Supplied records:

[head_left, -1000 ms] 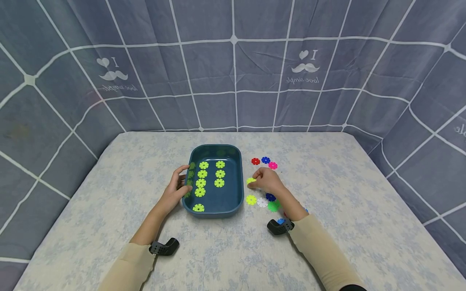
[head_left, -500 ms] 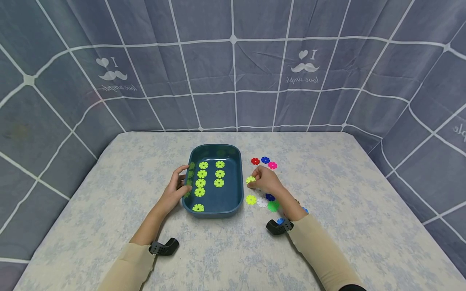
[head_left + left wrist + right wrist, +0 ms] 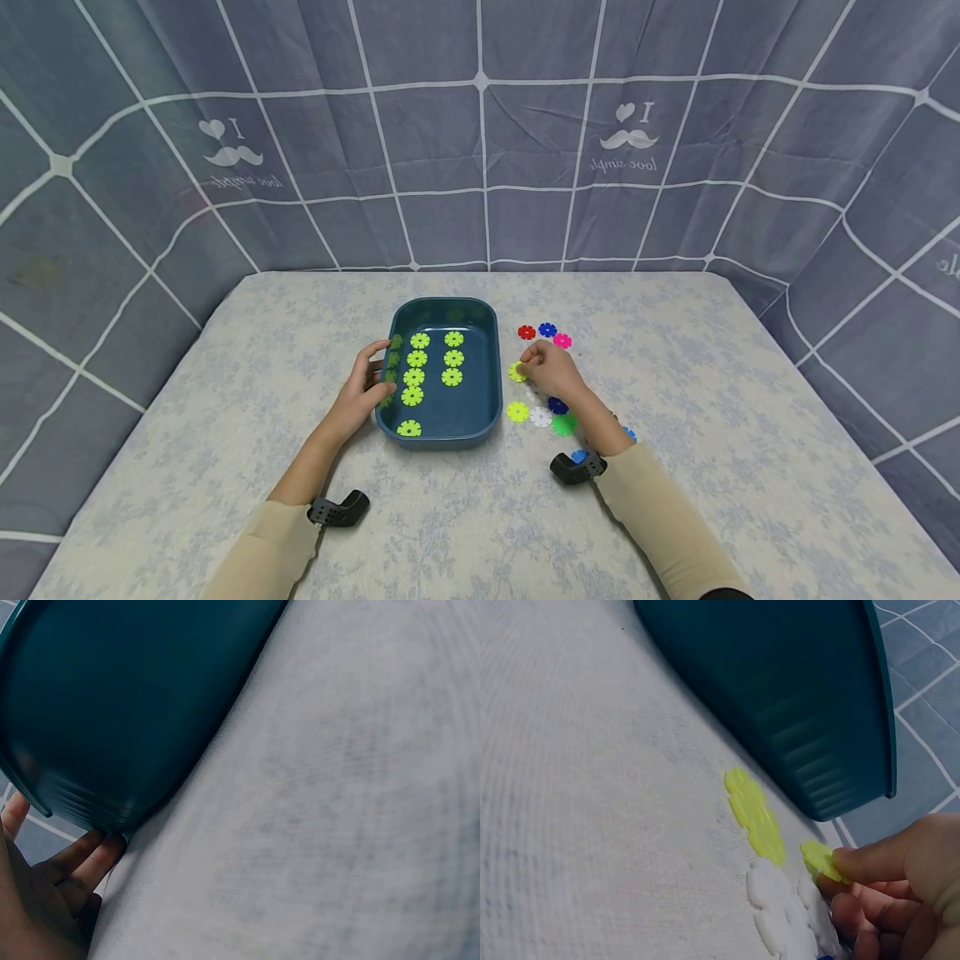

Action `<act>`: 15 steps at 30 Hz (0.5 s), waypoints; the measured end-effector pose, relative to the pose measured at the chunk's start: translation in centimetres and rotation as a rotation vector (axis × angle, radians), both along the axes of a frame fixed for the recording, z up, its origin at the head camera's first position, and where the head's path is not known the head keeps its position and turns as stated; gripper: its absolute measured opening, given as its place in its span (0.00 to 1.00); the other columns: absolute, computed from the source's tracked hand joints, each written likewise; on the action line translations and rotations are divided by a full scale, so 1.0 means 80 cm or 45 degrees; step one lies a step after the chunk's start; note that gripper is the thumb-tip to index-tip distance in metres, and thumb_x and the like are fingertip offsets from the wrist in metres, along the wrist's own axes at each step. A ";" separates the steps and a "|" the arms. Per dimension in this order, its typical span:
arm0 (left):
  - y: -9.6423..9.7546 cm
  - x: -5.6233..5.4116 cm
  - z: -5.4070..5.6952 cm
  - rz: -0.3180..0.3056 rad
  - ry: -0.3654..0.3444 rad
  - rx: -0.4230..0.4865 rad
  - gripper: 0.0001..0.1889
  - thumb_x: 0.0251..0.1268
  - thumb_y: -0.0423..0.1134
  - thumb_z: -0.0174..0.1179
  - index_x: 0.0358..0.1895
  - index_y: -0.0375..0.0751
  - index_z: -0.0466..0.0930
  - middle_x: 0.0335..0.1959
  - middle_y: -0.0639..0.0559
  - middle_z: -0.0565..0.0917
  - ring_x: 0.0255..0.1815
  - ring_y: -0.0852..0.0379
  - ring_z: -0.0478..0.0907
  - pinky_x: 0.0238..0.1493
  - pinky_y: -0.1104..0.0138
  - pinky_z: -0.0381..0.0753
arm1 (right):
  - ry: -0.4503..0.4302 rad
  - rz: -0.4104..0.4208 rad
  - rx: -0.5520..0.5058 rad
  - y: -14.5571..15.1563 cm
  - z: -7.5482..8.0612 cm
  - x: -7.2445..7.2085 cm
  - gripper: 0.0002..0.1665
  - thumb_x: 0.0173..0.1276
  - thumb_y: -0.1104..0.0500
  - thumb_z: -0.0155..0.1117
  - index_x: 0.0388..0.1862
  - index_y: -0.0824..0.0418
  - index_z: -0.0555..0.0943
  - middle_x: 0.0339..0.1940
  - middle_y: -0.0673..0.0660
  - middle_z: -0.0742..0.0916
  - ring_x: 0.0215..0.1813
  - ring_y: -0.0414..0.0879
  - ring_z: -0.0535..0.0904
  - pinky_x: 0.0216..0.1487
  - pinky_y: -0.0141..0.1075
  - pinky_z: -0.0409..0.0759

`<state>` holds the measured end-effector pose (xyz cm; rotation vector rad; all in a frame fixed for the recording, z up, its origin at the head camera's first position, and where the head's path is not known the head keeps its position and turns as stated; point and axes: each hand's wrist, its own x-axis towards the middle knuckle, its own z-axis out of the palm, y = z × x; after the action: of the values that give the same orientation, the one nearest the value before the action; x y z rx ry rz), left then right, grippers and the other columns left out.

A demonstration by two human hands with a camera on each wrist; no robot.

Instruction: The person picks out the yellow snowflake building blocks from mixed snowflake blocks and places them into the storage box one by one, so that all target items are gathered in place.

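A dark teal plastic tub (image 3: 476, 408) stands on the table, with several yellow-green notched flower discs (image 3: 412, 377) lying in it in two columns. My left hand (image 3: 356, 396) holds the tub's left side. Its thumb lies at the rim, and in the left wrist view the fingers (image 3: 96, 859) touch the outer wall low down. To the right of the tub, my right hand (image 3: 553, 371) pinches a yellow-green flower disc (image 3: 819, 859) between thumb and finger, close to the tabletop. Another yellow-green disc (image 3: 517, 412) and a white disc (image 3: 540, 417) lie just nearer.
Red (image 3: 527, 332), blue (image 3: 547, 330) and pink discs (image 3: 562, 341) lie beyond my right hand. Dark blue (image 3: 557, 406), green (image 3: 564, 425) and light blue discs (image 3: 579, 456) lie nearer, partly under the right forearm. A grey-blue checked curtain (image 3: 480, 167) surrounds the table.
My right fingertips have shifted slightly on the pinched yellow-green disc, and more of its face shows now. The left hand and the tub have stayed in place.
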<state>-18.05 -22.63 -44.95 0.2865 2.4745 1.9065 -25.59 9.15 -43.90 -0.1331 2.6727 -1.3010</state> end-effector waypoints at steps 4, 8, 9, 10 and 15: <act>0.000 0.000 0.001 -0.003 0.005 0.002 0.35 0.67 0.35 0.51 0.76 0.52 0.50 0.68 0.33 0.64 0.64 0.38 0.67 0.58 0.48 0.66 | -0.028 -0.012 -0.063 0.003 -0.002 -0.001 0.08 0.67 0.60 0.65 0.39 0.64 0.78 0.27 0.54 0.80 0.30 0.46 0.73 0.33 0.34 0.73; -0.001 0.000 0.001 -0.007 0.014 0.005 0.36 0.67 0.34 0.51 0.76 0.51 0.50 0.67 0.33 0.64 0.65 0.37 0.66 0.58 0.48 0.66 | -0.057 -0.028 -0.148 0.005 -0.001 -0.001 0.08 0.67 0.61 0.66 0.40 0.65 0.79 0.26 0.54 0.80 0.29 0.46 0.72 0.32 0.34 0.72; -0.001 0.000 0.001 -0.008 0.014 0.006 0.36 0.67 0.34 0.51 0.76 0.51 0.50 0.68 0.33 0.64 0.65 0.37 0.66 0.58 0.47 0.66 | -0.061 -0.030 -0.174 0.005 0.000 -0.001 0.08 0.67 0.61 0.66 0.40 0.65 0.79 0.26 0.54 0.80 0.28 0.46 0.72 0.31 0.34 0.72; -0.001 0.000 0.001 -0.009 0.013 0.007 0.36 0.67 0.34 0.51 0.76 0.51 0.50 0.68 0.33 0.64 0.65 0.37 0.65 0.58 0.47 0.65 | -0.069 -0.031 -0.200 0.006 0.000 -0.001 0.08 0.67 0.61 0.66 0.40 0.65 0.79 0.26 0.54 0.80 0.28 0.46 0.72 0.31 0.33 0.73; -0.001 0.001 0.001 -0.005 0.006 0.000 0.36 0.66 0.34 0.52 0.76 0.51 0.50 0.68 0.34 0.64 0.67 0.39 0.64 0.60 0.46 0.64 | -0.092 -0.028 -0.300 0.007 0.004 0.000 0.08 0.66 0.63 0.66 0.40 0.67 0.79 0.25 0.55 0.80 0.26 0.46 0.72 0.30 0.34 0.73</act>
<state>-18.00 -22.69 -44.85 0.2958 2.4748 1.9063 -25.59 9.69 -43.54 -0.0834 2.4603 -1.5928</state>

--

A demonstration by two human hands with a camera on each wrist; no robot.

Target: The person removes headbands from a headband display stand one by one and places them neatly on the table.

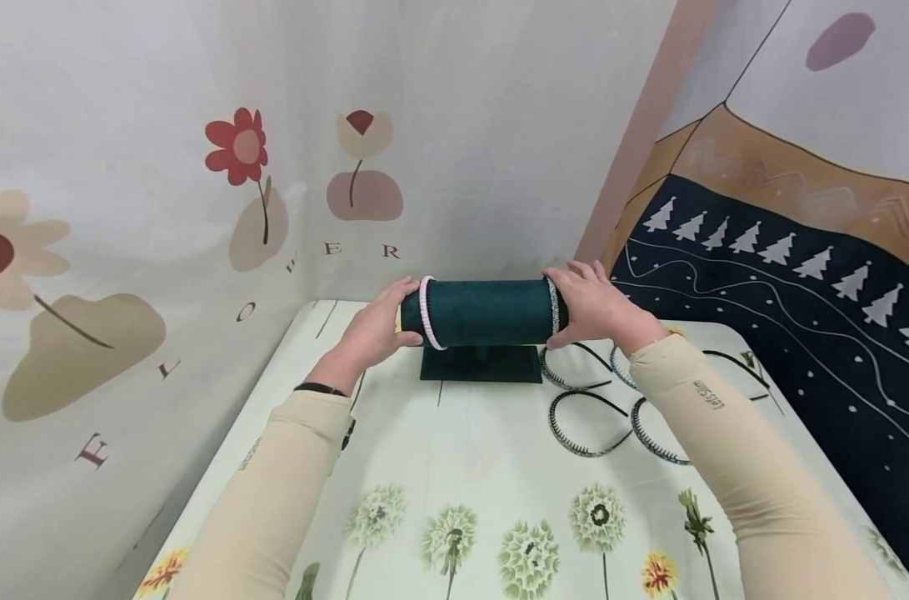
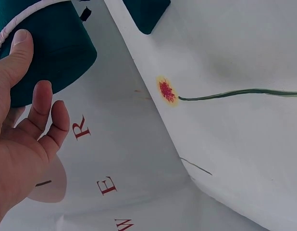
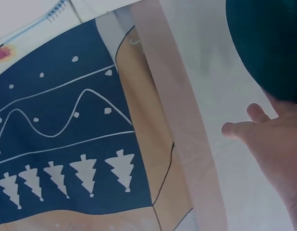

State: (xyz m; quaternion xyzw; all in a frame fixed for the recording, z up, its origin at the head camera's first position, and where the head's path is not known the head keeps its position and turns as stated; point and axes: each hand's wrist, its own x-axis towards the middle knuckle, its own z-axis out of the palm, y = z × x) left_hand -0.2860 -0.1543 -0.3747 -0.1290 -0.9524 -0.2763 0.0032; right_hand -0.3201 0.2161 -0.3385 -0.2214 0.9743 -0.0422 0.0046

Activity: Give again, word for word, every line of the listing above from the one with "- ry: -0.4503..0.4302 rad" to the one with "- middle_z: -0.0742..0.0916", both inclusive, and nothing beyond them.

Answer box:
  - ry: -0.4503..0.4302 rad
  - rz: -0.4104..0.4208 rad
  - rx: -0.5520..0.5058 rad
  - y: -14.5571..15.1563 cm
  - z: -7.5482..8.0612 cm
  - x: -7.2445..7.2085 cm
  - gripper: 0.0002..0.1665
  - thumb_x: 0.0173..0.1276
  - thumb_y: -0.1104..0.0500
  - thumb_z: -0.0155..0.1117
  - index_x: 0.0388..0.1862
  - index_y: -0.0824..0.0418
  - index_z: -0.0555..0.0943
  - middle_x: 0.0339..0.1940
  - middle_y: -0.0673..0.0660
  - middle_z: -0.0742..0.0916

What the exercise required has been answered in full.